I have a "boom box" (what are those called, these days?) in the kitchen, and
I'll listen to it while doing basic prep work, stirring, etc. But when it
comes to adding spices and testing for taste, I have to mute it. If I leave it
on, it is a mental struggle to relate what I am adding (not just items, but
also hand-measured quantities) to past experience and to fully perceive what I
am tasting (particularly as I am looking to adjust and optimize, and not just
enjoy a finished preparation).

I also need to turn the music way down or off during various parts of cooking.
For example, when I am frying up meat and waiting for the right time to add
onions, either sound from the pan helps me adjust heat, stirring/flipping, and
timing; or silence allows me to better focus my concentration on same. Another
example, when bringing something to a boil, I am using sound and not just
visual appearance to judge progress.

------
michaelcampbell
Pandora.

Sometimes classic Coltrane era Jazz, sometimes 70'-80's-90's rock amalgam,
sometimes acoustic guitar (Kaki King, Doyle Dykes, other non-alliteratively
named artists), sometimes trance/electronica. I like to kid myself I play bass
guitar, so sometimes a custom-built bass guitar heavy station.

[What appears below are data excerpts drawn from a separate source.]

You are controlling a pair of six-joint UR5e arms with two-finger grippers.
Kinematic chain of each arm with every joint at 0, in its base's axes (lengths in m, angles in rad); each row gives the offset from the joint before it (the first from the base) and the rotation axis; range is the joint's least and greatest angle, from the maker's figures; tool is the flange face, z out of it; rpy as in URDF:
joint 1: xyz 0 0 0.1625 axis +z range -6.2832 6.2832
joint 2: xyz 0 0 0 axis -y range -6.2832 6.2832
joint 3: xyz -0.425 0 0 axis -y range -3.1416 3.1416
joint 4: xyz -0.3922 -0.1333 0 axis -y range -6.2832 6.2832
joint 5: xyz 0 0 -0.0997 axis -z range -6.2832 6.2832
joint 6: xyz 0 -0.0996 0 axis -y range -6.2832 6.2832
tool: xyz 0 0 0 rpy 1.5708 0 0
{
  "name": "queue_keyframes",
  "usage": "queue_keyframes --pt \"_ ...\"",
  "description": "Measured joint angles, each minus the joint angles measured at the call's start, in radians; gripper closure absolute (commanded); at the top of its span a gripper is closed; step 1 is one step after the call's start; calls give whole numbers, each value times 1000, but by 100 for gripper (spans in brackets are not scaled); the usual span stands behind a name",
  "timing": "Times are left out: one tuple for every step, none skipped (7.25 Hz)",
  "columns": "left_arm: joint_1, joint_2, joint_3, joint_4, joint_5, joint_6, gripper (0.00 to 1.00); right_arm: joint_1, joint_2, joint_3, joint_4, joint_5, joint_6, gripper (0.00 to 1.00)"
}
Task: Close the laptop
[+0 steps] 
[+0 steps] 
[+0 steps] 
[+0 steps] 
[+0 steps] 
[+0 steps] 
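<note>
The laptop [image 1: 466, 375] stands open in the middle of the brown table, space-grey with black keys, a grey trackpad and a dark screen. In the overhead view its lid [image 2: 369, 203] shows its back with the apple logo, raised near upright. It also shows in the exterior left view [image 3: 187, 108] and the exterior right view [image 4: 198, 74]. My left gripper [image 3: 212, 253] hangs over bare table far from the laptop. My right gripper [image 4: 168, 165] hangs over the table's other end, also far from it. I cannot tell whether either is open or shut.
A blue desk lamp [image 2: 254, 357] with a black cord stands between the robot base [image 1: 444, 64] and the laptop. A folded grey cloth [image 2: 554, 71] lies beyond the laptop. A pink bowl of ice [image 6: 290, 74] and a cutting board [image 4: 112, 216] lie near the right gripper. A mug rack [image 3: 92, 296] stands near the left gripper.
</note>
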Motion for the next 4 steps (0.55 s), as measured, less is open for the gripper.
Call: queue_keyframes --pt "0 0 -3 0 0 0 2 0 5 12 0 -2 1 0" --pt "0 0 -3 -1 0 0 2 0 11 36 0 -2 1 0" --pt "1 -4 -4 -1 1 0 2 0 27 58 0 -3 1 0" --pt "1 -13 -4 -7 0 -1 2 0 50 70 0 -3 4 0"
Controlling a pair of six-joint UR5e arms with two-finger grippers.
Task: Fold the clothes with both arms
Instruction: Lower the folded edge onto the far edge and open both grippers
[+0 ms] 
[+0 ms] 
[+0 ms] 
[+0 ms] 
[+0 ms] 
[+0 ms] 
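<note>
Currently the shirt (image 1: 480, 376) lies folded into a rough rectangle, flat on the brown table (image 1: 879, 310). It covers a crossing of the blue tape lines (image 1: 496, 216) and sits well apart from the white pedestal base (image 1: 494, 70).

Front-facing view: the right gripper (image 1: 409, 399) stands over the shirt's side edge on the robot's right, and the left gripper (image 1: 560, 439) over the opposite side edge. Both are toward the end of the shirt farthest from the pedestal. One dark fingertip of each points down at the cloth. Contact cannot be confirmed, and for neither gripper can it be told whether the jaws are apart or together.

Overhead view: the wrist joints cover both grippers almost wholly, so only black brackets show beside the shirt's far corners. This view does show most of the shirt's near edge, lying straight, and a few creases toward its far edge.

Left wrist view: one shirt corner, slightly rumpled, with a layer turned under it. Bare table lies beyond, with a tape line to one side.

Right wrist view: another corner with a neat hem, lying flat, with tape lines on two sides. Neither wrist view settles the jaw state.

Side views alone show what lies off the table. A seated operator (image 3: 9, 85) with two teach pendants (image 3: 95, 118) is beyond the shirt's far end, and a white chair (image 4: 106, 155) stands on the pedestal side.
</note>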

As someone else mentioned though, mostly nothing. I find it easier to
concentrate.

------
nfnaaron
Silence. I rarely listen to music when I'm working, because I like music, and
when it's playing I pay attention to it. And then I can't work.

------
gtani
Eno's music for airports, other ambient stuff, Philip glass and Steve Reich.
Mostly, i walk around with my Shure IEM jammed into my ears so i can't hear
anything.

<http://news.ycombinator.com/item?id=144666>

<http://news.ycombinator.com/item?id=132026>

<http://news.ycombinator.com/item?id=99936>

<http://news.ycombinator.com/item?id=367418>

------
ieure
I have a wide array of taste, but when working, I primarily listen to metal.
The key here is something with a fast and steady beat, which really gets me
into the groove.

It's hard to automatically classify this kind of music, so I have a half-dozen
or so hand-made playlists, each around an hour long.

The music is for when I know what needs to be done and just have to sit down
and do it. When I'm thinking about a problem, silence is what I need.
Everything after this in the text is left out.